Sous l’éclairage SWIR, il est également facile de voir, par exemple, les ecchymoses sur les fruits, les croquis cachés sous la peinture sur une toile et la quantité de liquide ou de poudre laissée dans des récipients autrement opaques. De même, il est possible de voir à travers une grande partie des PCB et du silicium, ce qui est utile pour les inspections (automatisées) à ajouter aux flux de travail d’inspection existants.

Parce que SWIR n’est pas vu par l’œil humain et pourtant réfléchi comme la lumière visible, il peut être utilisé pour la navigation. Contrairement aux caméras à lumière visible, ou même aux caméras IR classiques sur les drones, les caméras SWIR ne sont pas affectées par le brouillard et la pluie les plus lourds. C’est également une propriété extrêmement utile pour les caméras de sécurité et de la faune.

Avec combien de décennies l’imagerie SWIR a été essentiellement hors de portée de la personne moyenne, il faudra peut-être un certain temps pour que les avantages offerts deviennent pleinement évidents. Même ainsi, si l’on considère l’utilisation régulière que les caméras thermiques trouvent aujourd’hui par les amateurs et les professionnels, il n’est pas difficile d’imaginer que les caméras SWIR trouvent encore plus d’utilisations, comme alternative aux caméras de vision nocturne (‘IR’) et comme analyse inestimable outil, qu’il s’agisse de trier des fruits ou d’analyser des échantillons de minéraux.

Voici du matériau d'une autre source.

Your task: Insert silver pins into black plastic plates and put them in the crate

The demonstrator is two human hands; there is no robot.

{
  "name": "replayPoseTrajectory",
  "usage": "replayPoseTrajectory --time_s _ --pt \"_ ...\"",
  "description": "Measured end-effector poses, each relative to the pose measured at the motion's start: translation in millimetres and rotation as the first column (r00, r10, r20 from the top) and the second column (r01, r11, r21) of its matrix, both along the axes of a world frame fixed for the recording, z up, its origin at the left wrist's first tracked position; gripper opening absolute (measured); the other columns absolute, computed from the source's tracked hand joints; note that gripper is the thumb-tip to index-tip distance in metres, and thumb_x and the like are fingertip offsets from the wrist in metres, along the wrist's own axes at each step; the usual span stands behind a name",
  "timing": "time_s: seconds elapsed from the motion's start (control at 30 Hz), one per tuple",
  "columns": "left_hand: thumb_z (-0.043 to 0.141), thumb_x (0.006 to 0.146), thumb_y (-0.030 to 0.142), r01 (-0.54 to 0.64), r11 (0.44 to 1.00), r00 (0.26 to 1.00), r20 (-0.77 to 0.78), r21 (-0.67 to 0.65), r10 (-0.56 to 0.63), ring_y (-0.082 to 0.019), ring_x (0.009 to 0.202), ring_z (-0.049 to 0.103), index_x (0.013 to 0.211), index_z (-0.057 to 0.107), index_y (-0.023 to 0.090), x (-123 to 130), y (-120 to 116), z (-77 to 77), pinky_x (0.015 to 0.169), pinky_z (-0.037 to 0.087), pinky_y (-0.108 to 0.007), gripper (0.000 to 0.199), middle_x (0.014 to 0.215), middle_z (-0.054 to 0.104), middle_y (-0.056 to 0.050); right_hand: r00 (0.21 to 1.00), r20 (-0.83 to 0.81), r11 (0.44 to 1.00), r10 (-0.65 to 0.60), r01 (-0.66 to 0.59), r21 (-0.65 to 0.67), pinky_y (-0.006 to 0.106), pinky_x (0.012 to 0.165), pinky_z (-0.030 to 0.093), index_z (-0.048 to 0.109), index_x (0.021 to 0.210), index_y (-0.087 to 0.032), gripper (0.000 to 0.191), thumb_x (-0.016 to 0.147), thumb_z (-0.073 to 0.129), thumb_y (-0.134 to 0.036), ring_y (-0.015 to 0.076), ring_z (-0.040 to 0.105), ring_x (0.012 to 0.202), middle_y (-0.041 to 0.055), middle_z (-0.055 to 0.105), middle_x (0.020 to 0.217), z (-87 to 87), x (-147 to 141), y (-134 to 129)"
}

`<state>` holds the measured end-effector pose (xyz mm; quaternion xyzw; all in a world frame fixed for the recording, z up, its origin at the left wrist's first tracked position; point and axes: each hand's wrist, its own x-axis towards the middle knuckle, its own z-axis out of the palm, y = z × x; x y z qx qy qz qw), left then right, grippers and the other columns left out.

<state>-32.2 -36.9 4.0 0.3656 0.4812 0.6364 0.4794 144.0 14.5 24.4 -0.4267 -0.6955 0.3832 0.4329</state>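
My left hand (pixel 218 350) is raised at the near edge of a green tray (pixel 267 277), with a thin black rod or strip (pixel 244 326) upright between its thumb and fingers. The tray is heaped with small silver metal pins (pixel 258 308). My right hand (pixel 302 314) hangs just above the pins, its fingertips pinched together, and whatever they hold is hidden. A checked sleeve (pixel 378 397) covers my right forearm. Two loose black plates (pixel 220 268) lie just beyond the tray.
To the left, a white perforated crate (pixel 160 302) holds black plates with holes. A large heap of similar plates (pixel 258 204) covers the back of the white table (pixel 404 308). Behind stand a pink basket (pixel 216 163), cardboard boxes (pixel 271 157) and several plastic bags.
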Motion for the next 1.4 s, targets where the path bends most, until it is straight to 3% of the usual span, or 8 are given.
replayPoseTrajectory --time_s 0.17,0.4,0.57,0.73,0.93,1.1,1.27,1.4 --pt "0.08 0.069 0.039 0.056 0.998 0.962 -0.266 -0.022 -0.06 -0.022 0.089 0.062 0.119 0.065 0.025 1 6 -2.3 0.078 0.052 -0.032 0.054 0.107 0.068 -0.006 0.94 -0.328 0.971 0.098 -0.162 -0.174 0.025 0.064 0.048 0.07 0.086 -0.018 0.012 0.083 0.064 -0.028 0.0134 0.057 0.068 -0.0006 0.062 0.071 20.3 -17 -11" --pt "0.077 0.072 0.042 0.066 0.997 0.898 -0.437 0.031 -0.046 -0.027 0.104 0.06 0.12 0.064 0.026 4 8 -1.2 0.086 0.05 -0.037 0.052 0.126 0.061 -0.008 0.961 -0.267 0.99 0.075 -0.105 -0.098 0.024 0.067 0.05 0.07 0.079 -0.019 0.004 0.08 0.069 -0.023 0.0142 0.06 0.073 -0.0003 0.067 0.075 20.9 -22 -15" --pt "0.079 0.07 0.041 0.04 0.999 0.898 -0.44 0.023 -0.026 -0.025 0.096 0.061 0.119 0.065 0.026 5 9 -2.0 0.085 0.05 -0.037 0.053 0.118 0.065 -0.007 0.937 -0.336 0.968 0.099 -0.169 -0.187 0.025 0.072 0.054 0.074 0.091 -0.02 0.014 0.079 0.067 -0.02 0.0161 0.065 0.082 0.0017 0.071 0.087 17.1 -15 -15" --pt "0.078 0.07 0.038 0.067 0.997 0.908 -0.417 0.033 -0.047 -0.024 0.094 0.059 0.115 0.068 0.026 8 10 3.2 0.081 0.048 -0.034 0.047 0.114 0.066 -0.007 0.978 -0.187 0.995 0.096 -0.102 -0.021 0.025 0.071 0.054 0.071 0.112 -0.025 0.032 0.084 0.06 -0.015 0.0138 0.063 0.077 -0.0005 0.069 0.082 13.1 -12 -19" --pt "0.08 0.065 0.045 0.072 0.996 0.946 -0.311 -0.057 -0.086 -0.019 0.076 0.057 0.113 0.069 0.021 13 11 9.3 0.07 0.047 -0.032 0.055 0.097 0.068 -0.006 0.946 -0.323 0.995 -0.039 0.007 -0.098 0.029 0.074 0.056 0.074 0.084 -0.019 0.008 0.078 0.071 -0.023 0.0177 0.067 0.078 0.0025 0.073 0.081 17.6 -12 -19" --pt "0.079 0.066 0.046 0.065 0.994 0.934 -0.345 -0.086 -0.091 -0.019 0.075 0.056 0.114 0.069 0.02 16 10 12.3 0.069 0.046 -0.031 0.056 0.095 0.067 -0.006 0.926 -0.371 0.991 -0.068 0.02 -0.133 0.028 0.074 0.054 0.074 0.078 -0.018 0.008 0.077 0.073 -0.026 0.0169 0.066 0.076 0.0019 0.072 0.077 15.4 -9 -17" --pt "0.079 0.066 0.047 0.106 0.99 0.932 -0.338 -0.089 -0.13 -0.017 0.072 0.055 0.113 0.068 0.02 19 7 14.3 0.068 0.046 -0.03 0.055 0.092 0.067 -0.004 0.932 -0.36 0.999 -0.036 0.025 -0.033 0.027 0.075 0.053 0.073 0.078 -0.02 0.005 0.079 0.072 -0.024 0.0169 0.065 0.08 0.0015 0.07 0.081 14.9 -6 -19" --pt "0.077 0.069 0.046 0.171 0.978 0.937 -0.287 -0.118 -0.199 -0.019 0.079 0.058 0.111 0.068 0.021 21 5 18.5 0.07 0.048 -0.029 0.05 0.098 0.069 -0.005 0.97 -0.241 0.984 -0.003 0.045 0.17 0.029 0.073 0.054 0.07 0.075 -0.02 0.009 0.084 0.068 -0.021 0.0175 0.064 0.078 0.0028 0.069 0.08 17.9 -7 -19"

Espérons que d’ici peu, nous verrons les capteurs SWIR basés sur CQD devenir généralement disponibles. Le fait que la génération actuelle soit utilisée sur les marchés automobiles et similaires contribuera probablement considérablement à réduire les coûts de fabrication. Jusque-là, c’est encore un jeu d’attente, alors même que nous devrions voir ces nouveaux capteurs apparaître dans de plus en plus d’appareils autour de nous.

[Heading image: As apples travel down the conveyor belt, they are scanned using InGaAs and CMOS cameras. The InGaAs camera will show defects beginning to form under the skin that a human eye cannot see; the CMOS camera will show visible defects. (Credit: Hamamatsu)]

François Zipponi
Je suis François Zipponi, éditorialiste pour le site 10-raisons.fr. J'ai commencé ma carrière de journaliste en 2004, et j'ai travaillé pour plusieurs médias français, dont le Monde et Libération. En 2016, j'ai rejoint 10-raisons.fr, un site innovant proposant des articles sous la forme « 10 raisons de... ». En tant qu'éditorialiste, je me suis engagé à fournir un contenu original et pertinent, abordant des sujets variés tels que la politique, l'économie, les sciences, l'histoire, etc. Je m'efforce de toujours traiter les sujets de façon objective et impartiale. Mes articles sont régulièrement partagés sur les réseaux sociaux et j'interviens dans des conférences et des tables rondes autour des thèmes abordés sur 10-raisons.fr.